Background: Maintenance therapy is important in the management of advanced non-small cell lung cancer (NSCLC). The present TFINE study assessed the efficacy and safety of docetaxel continuation maintenance (DCM) therapy after first-line treatment with different doses of docetaxel plus cisplatin.
Methods: In this open-label, randomized, phase III study, newly diagnosed patients with advanced NSCLC were initially randomized (R1, 1:1) to receive first-line treatment with cisplatin 75 mg/m2 plus docetaxel 75 mg/m2 (DC75) or 60 mg/m2 (DC60) for up to 4 cycles. Patients without progression were further randomized (R2, 1:2) to best supportive care (BSC) or DCM (60 mg/m2) for up to 6 cycles. The primary endpoint was progression-free survival (PFS) after R2, and the secondary endpoints included best response rate in first-line treatment, overall survival (OS), time to progression (TTP), and toxicities.

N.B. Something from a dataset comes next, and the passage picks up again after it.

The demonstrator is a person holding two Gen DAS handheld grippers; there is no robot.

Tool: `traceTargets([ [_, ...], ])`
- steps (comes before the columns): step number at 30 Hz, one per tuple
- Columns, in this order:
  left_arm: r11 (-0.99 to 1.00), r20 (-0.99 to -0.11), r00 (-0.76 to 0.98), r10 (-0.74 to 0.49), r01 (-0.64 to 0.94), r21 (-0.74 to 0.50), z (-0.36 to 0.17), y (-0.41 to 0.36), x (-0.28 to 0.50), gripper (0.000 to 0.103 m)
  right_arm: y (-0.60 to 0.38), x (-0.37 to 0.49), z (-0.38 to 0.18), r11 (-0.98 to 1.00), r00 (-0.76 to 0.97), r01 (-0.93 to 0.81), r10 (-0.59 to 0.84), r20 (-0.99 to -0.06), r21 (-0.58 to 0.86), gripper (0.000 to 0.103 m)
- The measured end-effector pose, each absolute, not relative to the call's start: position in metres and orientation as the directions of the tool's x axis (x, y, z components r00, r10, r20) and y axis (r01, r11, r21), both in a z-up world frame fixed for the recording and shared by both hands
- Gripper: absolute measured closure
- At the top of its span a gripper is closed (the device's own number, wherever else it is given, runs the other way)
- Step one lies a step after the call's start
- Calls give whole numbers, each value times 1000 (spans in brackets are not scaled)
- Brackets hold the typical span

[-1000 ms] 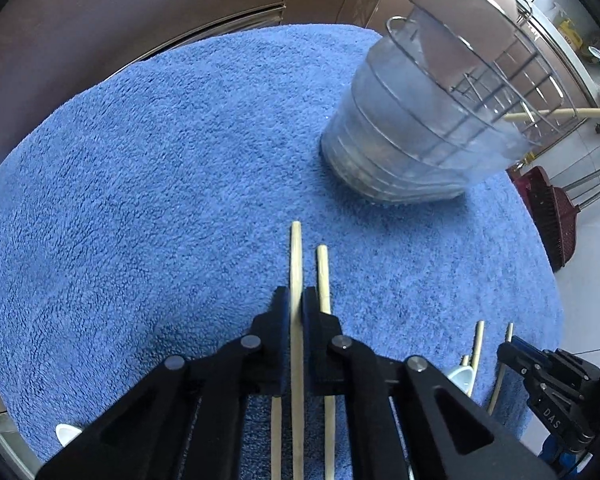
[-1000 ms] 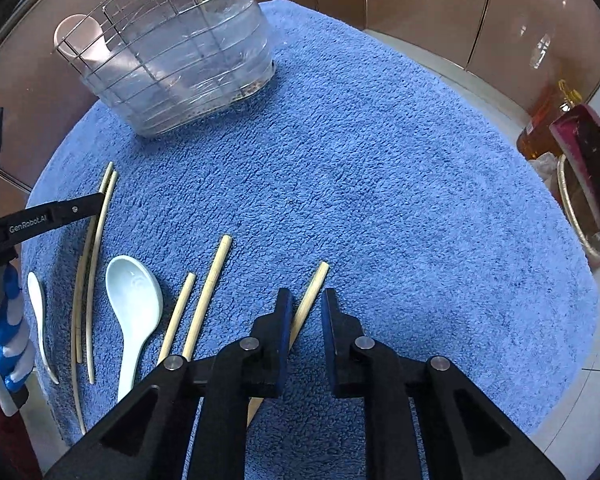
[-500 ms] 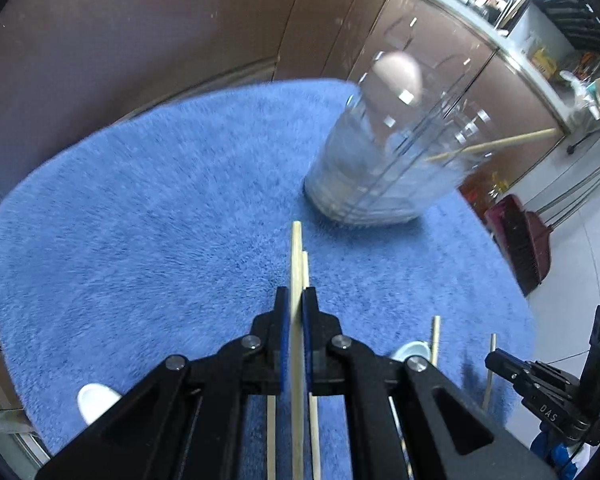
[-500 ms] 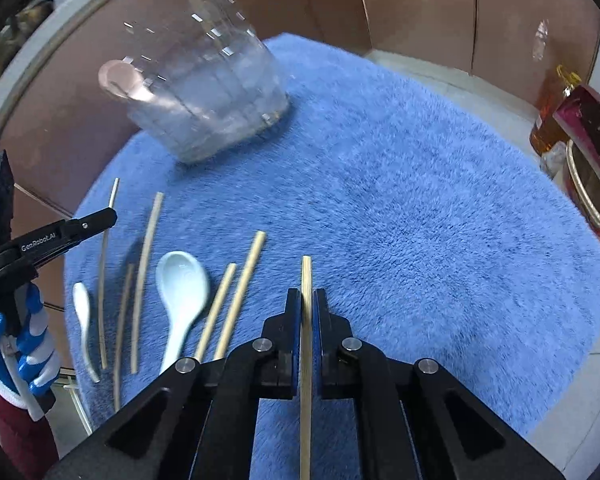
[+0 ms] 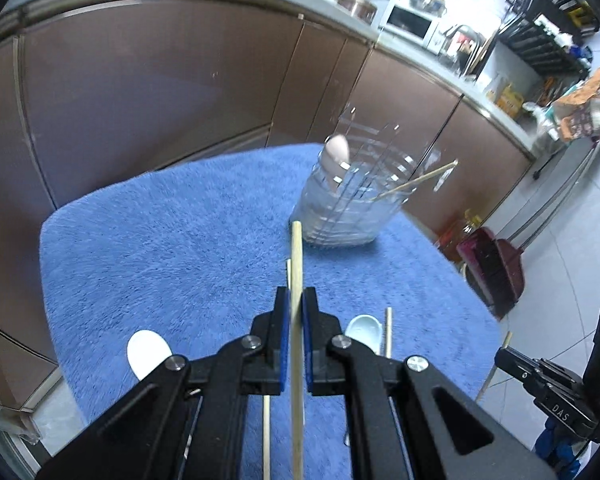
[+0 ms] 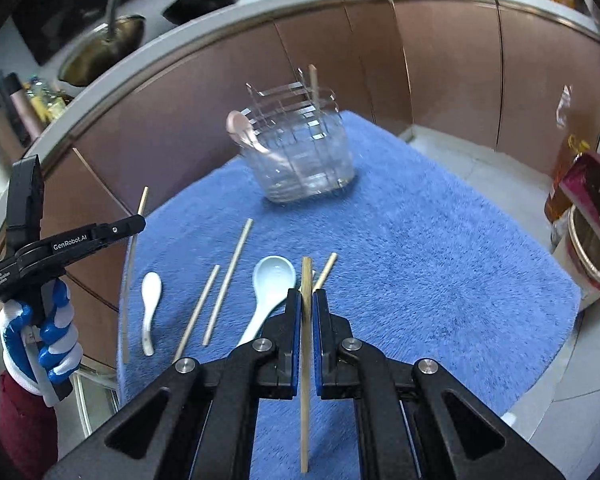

Results: A total of 375 patients were enrolled in R1 and 184 of these patients continued in R2. DCM significantly prolonged PFS compared to BSC (HR =0.57, median PFS =5.8 vs. 3.0 months, P=0.002). The response rates were 30.2% and 23.9% in the DC75 and DC60 groups, respectively (P=0.17). There was no significant difference in OS (12.3 vs. 13.7 months, P=0.77). Additionally, 47.8% and 45.7% of patients reported AEs in the DC75 and DC60 groups, respectively. Diarrhea was more frequent with DC75 than with DC60 (8.6% vs. 3.2%, P=0.029). Other toxicities were comparable between the 2 docetaxel dose groups.
Conclusions: Continuation maintenance treatment with docetaxel is well tolerated and improves PFS in patients with NSCLC. The docetaxel dose of 60 mg/m2 may be preferred due to similar efficacy and less diarrhea.
Trial registration: NCT01038661.
Keywords: Non-small cell lung cancer (NSCLC); chemotherapy; continuation maintenance therapy; docetaxel.